PROVIDED ENTRIES:
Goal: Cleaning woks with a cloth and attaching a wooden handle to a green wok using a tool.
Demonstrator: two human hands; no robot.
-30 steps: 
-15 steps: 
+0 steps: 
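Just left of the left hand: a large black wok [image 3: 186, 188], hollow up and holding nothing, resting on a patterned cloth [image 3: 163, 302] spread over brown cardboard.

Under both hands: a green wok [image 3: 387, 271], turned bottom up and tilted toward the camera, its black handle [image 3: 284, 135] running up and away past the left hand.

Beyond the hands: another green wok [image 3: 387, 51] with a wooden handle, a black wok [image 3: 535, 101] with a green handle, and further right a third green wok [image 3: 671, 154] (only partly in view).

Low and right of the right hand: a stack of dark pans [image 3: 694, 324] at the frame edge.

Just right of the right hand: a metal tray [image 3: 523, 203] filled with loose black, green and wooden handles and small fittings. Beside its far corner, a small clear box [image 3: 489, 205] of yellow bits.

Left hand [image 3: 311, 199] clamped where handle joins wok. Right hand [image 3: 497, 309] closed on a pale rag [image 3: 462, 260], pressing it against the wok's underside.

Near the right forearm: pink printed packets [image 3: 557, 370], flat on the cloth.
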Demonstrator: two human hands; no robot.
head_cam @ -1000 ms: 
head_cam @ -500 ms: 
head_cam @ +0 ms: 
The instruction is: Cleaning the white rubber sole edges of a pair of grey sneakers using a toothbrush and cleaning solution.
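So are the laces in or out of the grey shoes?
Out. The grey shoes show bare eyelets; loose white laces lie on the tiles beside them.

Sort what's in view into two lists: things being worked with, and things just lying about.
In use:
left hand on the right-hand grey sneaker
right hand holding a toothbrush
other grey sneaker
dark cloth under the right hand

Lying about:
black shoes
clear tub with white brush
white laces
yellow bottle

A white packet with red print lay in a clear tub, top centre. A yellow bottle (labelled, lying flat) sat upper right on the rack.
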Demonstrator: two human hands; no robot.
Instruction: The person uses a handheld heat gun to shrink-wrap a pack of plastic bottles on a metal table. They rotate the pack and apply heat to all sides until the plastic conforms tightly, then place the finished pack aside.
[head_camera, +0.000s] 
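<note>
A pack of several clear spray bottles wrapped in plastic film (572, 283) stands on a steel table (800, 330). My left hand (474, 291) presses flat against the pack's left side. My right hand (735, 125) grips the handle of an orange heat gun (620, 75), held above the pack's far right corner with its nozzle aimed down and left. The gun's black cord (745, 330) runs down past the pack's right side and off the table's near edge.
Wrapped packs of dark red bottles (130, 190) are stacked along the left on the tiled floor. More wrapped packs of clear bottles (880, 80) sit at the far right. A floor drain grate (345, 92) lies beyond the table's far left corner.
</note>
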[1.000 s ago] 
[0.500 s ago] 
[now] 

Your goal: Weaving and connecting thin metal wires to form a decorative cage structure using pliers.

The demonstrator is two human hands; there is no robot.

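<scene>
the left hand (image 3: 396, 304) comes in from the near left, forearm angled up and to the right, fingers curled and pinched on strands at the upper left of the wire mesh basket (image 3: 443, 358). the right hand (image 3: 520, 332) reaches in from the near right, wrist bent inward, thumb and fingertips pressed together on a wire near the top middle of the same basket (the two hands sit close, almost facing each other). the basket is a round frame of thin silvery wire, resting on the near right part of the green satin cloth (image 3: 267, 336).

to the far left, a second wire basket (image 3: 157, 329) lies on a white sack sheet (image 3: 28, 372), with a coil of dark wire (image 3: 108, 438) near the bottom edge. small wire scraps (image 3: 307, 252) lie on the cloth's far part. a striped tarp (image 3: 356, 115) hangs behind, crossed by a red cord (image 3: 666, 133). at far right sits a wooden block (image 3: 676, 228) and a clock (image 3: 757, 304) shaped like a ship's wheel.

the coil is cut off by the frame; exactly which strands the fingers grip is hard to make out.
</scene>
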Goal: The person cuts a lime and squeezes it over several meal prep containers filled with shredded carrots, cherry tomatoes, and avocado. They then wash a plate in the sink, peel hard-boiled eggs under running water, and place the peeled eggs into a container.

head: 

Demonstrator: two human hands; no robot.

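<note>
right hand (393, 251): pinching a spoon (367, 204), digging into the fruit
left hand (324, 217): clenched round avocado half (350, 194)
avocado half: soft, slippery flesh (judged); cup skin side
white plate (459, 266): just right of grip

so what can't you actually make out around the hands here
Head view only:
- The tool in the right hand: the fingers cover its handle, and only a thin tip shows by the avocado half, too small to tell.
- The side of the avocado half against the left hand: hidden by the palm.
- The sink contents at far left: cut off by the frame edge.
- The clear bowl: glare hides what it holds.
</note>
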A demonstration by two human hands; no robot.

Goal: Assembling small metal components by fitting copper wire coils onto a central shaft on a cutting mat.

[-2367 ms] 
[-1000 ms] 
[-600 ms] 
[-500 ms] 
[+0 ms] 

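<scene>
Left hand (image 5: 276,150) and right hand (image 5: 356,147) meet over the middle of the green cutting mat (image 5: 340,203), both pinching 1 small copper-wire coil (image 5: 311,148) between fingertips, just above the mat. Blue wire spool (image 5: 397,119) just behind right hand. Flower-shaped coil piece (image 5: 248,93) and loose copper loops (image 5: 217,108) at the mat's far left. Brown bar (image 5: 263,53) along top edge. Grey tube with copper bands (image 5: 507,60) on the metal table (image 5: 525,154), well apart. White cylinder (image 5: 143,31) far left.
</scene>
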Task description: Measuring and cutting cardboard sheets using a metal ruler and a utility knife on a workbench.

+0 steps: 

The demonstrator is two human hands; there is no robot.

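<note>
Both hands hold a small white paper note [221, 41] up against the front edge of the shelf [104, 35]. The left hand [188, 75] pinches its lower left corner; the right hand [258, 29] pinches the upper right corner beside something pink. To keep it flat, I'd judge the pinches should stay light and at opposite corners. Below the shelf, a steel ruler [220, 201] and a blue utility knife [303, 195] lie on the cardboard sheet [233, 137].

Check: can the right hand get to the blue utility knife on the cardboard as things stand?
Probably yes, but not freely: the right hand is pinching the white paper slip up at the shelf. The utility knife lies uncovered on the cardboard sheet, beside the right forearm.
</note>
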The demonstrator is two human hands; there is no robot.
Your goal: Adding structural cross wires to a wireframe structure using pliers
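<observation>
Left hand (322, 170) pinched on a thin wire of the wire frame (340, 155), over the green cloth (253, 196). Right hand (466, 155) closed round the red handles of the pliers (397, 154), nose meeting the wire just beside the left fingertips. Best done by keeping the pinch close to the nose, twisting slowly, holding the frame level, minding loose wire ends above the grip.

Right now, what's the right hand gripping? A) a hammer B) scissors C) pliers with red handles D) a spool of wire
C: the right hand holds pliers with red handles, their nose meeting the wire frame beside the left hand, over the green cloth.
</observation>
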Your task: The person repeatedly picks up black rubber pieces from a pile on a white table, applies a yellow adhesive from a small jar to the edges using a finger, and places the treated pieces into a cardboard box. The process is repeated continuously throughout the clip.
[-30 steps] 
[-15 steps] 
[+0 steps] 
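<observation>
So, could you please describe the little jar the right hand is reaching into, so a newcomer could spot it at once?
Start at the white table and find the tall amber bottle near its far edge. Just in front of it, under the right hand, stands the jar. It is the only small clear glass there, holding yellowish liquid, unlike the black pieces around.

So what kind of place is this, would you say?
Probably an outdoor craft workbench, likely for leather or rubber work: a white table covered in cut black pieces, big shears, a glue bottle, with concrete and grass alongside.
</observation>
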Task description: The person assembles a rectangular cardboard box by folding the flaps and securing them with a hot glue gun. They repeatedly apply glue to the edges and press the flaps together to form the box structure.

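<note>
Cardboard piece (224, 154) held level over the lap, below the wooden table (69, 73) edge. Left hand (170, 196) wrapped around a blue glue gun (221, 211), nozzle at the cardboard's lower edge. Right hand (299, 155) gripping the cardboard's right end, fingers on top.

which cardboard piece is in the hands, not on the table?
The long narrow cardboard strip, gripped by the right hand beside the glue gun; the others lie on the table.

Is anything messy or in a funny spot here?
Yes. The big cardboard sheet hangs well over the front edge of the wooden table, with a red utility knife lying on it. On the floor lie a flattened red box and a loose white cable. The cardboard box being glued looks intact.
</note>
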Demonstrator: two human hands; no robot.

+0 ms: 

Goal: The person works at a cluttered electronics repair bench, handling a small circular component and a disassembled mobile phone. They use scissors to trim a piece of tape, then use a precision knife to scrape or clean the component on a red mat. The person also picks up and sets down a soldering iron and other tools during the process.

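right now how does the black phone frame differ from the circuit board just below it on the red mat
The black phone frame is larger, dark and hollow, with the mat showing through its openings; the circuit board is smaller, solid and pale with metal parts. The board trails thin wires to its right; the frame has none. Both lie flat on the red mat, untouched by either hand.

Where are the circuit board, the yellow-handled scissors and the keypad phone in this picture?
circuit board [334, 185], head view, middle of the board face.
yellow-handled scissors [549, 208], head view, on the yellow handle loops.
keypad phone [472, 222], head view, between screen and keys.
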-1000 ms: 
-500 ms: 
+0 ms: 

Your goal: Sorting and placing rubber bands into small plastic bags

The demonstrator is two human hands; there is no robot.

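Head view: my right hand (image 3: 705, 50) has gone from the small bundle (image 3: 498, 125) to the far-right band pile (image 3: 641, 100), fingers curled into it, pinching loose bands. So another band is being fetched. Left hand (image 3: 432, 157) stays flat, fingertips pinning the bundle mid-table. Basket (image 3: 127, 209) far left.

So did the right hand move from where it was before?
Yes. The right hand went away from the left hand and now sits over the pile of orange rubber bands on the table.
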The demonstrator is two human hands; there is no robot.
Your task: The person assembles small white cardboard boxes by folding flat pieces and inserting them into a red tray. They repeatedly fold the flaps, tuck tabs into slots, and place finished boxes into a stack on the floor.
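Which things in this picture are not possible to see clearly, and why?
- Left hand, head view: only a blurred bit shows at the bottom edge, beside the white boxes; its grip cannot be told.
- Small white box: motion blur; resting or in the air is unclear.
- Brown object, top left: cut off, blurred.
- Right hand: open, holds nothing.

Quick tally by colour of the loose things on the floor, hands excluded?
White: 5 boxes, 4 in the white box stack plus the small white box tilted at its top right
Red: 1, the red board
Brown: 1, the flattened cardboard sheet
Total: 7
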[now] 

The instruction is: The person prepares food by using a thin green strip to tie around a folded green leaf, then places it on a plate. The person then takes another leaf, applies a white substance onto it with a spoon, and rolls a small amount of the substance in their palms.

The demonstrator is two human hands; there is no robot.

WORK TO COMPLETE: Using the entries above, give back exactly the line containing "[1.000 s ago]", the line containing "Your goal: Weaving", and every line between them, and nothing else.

SOLUTION FOR THIS PROBLEM:
[1.000 s ago] 
[0.500 s ago] 
[now] 

Your goal: Weaving and connecting thin metal wires to form a decorative cage structure using pliers.

That is the entire output.